A guard steps up to take the overcoat he has just taken off. He gives him the overcoat; then suddenly a throbbing pain runs through his spine. Sweat wets his forehead; he dabs at it with a handkerchief but it won’t subside. As the hour of Sending Off the Soul approached, he had intended to visit the unfortunate family, but he had no right to make them wait. Besides, so many people had to accompany him. To his front, the first squad is walking with the village chief, a tall, lanky woman who looks partly French, having shoulders broad like a cross and so bulging with muscles that any man looking at her would feel intimidated. She wears traditional clothes, a long hanging blouse made of thin blue cloth, trousers of shiny black satin; but then she had put on canvas shoes with white laces, the kind athletes wear. Her face is large with slanted eyebrows and jaws spread wide on both sides, and a neck thick like a column but red. Her strength and her firmness would overwhelm the powers of ten men combined. At his back walks the second squad with the deputy village chief and the village policeman, the two men equally small and short and similar in age and dress, wearing cadre shirts and green khaki pants. But the police chief has a large leather belt to hold his pistol. The two squads form a small detachment of four rows. The path is narrow, but on his left is Vu and the medical doctor and on his right the commander of the guard company, Le. Thirty yards behind them is an armed platoon to fend off kidnapping by aerial assault.
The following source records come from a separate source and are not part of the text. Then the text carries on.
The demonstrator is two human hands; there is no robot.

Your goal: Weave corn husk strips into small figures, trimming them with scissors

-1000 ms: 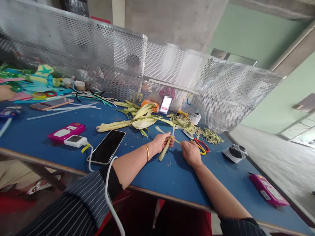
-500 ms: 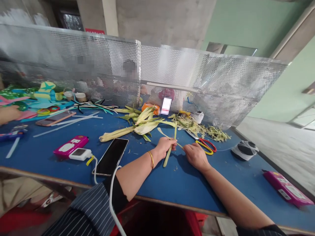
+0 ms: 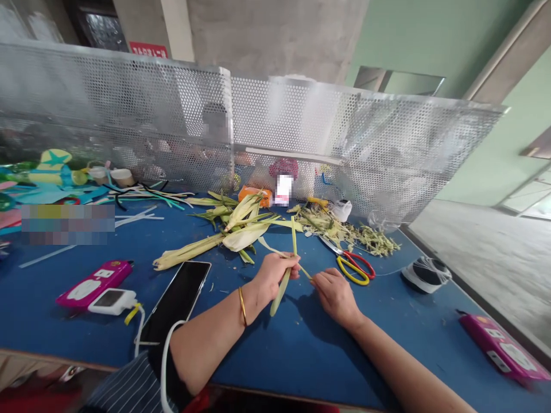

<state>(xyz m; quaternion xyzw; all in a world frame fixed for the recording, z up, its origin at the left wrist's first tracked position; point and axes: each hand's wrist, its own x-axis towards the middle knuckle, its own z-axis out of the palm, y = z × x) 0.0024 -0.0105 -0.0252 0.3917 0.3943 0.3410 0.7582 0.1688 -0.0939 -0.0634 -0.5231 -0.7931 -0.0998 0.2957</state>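
Observation:
My left hand, with a gold bracelet at the wrist, pinches crossed strips of corn husk. One husk strip runs nearly upright through its fingers, sticking out above and below. A thinner strip crosses it and stretches over to my right hand, whose fingers are closed on its end. Both hands are just above the blue table. Beyond them lies a heap of corn husks. Scissors with one red and one yellow handle rest open-bladed to the right of my right hand.
A black phone and a magenta power bank with a white cabled device lie left. Shredded husk is piled at the back, before a perforated metal screen. A wrapped dark bundle and another magenta power bank lie right.
The view has shifted, so the table's things appear lower and further left. Both hands keep hold of the husk strips in nearly the same pose. The co-worker's hand at far left no longer shows.

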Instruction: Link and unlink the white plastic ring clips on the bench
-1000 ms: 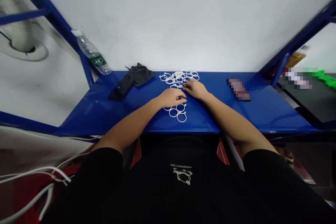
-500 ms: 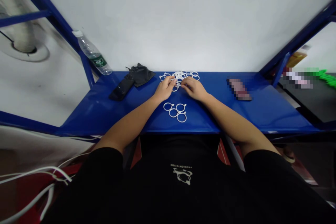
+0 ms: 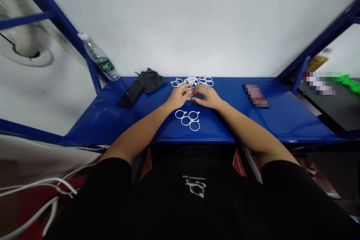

“Mr. President, please take your medicine before attending the funeral.”
It’s the doctor’s turn to make the request. The president stops and swallows a handful of medicine with a cup of ginger water Then they continue walking. This portion of the road is more rugged. On both sides, the bamboo does not bend over but intertwines into a wall. The leaves weave themselves into a bright green roof. It’s high noon, thanks to the roosters crowing from the hamlet to the east to the hamlet on the west, from the higher villages down to the lower ones. The crowing of the roosters, like the melancholy sounds of the singing, doesn’t stop, as if they cannot break the unseen silence that rules over the scene, reinforcing it instead. This silence is uncompromised like clear crystal and more unyielding than steel. A vast silence. It seems as if it hides some forest over the sky’s horizon.